= Objective abstraction =

Objective abstraction was a British art group or movement c. 1933–1936, taking its name from the "Objective Abstractions" exhibition of 1934. It is a misnomer in the sense that a minority of the artists in the exhibition were at that time engaged in abstract painting. The grouping was short-lived, lasting only a few years, with a number of the artists involved later taking part in the Euston Road School of realism.

==History==
Objective abstraction was a form of abstract art developed by a group of British artists in 1933. Experimentation was prevalent in British art at the time.

The main figures were Graham Bell, William Coldstream, Edgar Hubert, Rodrigo Moynihan and Geoffrey Tibble.

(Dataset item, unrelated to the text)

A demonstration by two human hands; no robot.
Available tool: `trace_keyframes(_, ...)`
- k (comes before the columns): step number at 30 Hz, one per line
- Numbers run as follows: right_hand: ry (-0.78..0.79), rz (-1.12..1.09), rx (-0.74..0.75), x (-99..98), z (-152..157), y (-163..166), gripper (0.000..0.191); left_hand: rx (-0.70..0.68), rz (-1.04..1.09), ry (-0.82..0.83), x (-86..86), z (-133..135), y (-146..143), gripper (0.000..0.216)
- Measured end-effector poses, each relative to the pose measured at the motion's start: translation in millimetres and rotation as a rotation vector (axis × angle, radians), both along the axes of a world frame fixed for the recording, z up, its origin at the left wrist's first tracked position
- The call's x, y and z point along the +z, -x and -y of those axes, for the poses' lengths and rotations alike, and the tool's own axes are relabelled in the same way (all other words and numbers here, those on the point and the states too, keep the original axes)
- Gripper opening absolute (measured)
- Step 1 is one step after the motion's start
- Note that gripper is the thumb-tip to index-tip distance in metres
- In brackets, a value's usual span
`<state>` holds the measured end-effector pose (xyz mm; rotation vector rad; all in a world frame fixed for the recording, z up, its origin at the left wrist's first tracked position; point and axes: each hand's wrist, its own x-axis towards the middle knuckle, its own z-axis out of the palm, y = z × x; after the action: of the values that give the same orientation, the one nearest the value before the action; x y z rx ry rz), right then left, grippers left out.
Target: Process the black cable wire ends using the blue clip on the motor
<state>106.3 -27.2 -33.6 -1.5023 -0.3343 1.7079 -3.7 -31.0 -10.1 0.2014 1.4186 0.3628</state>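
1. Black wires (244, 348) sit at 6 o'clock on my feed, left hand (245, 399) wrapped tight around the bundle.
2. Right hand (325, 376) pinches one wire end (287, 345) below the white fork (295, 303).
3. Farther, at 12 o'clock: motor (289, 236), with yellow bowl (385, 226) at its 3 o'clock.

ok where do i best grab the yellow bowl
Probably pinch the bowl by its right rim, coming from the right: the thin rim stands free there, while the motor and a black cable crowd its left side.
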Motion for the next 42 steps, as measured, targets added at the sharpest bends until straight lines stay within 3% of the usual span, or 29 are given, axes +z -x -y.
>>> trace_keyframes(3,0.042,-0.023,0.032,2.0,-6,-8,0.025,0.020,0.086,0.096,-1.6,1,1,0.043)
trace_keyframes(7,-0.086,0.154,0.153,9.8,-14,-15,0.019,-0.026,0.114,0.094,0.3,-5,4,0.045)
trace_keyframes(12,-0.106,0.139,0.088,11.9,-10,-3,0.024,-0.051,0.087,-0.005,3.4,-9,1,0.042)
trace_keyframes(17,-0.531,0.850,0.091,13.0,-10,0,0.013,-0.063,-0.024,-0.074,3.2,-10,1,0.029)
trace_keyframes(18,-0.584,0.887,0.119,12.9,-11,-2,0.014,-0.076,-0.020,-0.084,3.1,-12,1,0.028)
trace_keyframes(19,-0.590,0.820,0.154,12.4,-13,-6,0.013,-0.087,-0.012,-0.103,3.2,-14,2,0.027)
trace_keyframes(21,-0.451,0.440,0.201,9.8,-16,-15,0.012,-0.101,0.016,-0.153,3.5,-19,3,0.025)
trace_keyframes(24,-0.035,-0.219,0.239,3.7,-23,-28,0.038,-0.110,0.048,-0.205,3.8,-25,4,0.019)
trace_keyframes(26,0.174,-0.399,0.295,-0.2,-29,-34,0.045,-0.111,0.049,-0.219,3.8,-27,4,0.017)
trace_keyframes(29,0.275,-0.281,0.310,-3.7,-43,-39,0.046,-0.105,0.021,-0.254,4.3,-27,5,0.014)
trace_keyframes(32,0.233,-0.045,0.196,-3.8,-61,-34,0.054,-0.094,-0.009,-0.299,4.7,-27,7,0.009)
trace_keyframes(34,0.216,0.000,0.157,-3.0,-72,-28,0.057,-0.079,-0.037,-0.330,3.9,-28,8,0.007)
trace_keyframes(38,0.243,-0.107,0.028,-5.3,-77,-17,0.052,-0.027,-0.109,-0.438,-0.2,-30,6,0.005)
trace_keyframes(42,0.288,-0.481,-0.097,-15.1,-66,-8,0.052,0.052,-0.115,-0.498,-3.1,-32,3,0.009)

William Townsend told the Tate Gallery that 'the style originated with Geoffrey Tibble in the latter half of 1933. It was immediately taken up by Rodrigo Moynihan [...] and at the same time or shortly after by Edgar Hubert'. According to Townsend, early paintings by the group were derived from external objects but they became increasingly abstract.

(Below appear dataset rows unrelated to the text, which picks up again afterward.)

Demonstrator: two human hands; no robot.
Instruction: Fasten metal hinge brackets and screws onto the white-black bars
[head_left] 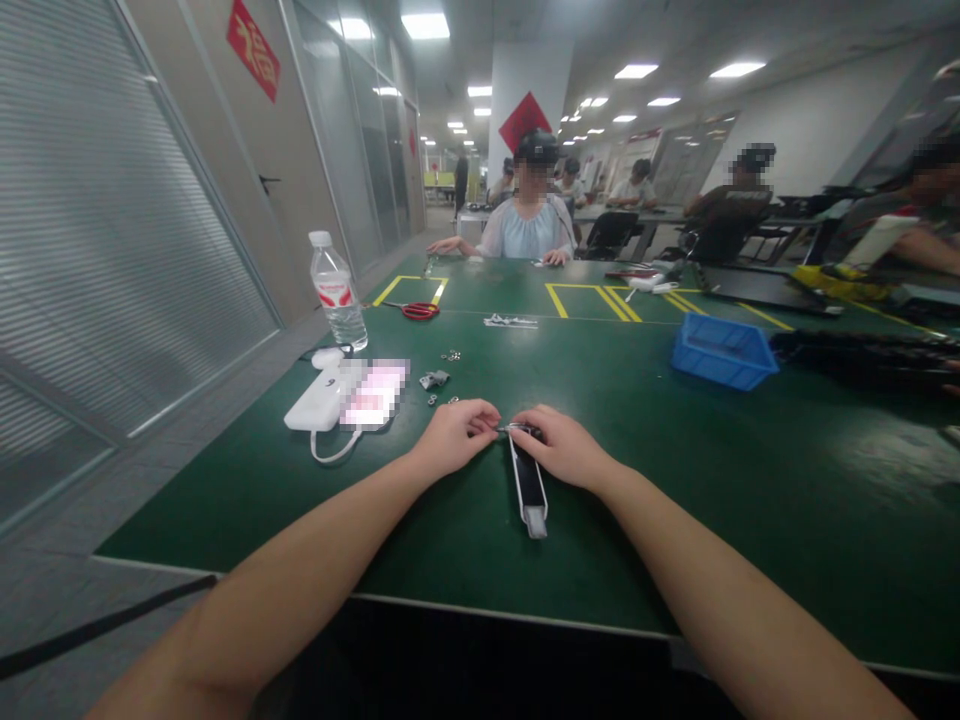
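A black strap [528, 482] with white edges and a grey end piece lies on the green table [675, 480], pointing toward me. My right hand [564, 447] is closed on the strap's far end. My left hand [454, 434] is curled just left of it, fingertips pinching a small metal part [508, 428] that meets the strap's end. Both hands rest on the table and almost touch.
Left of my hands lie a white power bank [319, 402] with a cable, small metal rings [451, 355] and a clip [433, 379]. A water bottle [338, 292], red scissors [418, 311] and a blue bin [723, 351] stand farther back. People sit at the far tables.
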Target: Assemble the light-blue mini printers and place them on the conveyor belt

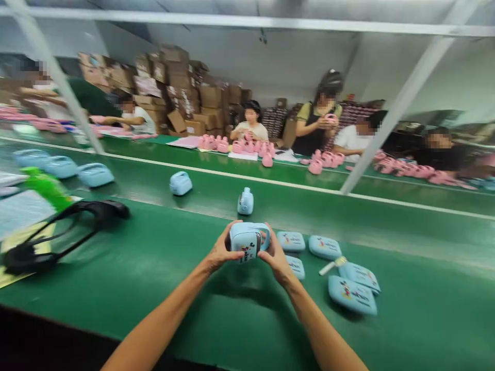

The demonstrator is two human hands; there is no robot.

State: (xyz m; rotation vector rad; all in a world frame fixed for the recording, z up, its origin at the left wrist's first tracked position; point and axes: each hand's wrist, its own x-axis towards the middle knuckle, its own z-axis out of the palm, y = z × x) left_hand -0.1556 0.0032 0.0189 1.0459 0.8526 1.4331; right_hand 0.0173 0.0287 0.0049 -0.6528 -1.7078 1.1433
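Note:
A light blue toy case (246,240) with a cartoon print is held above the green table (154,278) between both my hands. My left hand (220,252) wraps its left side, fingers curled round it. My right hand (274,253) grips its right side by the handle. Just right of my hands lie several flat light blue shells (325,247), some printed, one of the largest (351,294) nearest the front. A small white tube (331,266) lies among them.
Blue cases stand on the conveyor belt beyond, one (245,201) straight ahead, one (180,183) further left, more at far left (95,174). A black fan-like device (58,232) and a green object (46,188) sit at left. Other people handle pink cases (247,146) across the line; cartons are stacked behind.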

The more abstract paintings, that came to represent the movement's style, were created using improvised freely applied brushstrokes.

==Exhibitions==
In 1934, the exhibition Objective Abstractions was held at the Zwemmer Gallery showing the group's work, except Hubert's. The exhibition catalogue states that Graham Bell, Rodrigo Moynihan, Ceri Richards, Ivon Hitchens, Geoffrey Tibble and Victor Pasmore exhibited paintings.